6.2. Tax Returns and Elections. If the Company is required to file any federal, state or local tax returns, the Member shall prepare, or cause to be prepared, such tax returns for the Company; and, in connection therewith, make any appropriate or necessary elections, including elections with respect to the useful lives of the properties of the Company and the rates of depreciation or cost recovery on such properties.

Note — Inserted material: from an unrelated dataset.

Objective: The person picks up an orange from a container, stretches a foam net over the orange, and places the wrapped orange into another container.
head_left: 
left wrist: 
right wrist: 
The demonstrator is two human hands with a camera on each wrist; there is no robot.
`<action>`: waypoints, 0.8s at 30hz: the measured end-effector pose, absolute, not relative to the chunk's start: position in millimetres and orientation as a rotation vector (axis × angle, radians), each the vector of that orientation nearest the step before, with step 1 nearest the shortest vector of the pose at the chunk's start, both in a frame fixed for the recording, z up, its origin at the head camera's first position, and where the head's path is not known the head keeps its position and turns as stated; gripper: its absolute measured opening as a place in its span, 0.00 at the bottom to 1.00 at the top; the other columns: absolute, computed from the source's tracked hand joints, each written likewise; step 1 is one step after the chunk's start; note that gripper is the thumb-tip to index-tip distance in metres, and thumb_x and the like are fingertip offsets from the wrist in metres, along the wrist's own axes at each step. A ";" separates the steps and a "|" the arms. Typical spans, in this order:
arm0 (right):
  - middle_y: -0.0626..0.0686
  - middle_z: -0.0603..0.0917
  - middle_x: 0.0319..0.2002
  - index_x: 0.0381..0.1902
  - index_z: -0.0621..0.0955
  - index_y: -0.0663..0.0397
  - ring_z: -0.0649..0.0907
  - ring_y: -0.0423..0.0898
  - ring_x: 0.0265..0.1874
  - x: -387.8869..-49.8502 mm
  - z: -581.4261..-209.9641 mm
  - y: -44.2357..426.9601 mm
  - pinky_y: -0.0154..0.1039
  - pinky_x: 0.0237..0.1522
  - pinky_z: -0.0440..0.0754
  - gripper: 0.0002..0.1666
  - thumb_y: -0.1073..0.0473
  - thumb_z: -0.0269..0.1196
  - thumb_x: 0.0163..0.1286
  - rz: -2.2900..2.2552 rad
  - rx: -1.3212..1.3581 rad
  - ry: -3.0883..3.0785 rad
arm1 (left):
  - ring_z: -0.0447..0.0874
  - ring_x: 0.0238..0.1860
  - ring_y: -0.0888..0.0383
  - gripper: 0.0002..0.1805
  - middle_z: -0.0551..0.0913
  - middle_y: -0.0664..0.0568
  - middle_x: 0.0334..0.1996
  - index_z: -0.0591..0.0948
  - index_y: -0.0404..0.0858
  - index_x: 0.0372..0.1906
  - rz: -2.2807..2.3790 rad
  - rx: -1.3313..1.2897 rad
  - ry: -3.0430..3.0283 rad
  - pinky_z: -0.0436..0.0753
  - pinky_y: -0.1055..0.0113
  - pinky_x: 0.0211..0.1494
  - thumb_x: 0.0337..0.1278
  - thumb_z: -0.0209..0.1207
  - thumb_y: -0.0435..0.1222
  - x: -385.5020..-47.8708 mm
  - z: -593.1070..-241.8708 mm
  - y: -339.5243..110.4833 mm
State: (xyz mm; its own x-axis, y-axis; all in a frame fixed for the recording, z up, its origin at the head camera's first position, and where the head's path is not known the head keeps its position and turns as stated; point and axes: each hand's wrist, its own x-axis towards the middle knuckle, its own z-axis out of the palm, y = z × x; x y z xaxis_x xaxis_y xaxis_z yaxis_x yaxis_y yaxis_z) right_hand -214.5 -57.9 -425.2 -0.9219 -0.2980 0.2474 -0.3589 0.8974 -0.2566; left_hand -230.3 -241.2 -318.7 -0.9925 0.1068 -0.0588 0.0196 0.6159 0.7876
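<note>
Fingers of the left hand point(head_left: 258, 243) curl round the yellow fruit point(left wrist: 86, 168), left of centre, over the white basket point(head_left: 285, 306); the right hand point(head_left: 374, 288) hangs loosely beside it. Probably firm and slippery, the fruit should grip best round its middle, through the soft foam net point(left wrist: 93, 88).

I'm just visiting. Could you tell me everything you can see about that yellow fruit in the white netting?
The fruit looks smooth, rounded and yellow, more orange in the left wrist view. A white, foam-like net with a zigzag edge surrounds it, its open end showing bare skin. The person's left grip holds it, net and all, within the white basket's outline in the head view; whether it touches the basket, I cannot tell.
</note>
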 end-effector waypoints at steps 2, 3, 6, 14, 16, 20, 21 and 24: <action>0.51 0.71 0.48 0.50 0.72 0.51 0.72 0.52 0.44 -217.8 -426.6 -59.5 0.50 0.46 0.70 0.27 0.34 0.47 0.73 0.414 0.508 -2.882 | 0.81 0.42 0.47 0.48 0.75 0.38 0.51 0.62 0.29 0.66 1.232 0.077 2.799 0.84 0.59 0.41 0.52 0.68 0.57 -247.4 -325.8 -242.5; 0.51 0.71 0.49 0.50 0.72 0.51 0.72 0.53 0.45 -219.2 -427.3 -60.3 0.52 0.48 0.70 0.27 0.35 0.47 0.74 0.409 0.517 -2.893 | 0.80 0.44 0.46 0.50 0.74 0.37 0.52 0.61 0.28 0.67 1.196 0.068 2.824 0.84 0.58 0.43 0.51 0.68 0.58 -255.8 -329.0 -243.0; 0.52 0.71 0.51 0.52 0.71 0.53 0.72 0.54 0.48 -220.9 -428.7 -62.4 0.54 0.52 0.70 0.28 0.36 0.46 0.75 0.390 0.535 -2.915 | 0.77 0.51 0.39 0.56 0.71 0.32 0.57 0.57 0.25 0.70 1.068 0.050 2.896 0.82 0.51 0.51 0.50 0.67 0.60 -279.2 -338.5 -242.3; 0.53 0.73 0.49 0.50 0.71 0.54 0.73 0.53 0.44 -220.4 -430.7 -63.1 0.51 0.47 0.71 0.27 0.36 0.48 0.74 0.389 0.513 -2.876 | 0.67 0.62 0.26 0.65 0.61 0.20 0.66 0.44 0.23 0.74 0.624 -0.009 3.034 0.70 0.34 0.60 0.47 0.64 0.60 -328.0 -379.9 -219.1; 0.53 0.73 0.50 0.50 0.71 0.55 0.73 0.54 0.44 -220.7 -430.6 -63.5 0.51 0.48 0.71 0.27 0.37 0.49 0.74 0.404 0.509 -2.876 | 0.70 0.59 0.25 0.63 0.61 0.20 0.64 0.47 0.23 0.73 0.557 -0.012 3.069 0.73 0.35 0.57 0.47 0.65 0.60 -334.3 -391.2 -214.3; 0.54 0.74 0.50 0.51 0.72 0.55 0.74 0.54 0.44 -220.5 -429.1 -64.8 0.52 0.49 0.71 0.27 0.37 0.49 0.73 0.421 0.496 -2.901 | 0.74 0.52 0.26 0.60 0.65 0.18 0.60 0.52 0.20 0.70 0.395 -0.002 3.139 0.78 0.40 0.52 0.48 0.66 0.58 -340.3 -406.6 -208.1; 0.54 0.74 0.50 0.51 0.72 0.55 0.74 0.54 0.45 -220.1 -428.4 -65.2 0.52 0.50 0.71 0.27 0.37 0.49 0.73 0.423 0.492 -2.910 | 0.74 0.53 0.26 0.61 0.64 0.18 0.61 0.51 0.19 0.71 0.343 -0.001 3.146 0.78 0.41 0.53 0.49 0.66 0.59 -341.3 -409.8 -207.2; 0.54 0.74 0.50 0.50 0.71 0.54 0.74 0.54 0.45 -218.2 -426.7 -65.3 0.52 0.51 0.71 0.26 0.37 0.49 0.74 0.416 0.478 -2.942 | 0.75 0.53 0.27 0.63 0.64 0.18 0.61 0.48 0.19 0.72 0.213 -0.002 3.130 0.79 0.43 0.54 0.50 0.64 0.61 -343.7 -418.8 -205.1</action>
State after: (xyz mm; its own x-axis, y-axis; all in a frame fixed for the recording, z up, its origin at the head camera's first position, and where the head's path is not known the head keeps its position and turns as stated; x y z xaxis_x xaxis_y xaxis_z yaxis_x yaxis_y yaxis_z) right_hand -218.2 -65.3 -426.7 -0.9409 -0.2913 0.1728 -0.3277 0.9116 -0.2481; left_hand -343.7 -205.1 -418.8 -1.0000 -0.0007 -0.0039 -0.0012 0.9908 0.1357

6.3. Dissolution and Liquidation. No event that would cause a dissolution of a limited liability company under the Act will cause a dissolution of the Company. If the Company is required to wind-up its affairs and liquidate its assets, it will first pay or make provision to pay all its obligations as required by law and any assets remaining will be distributed to the Member.
6.4. Amendment. This Agreement may be amended by the sole Member by a writing that refers to this Agreement.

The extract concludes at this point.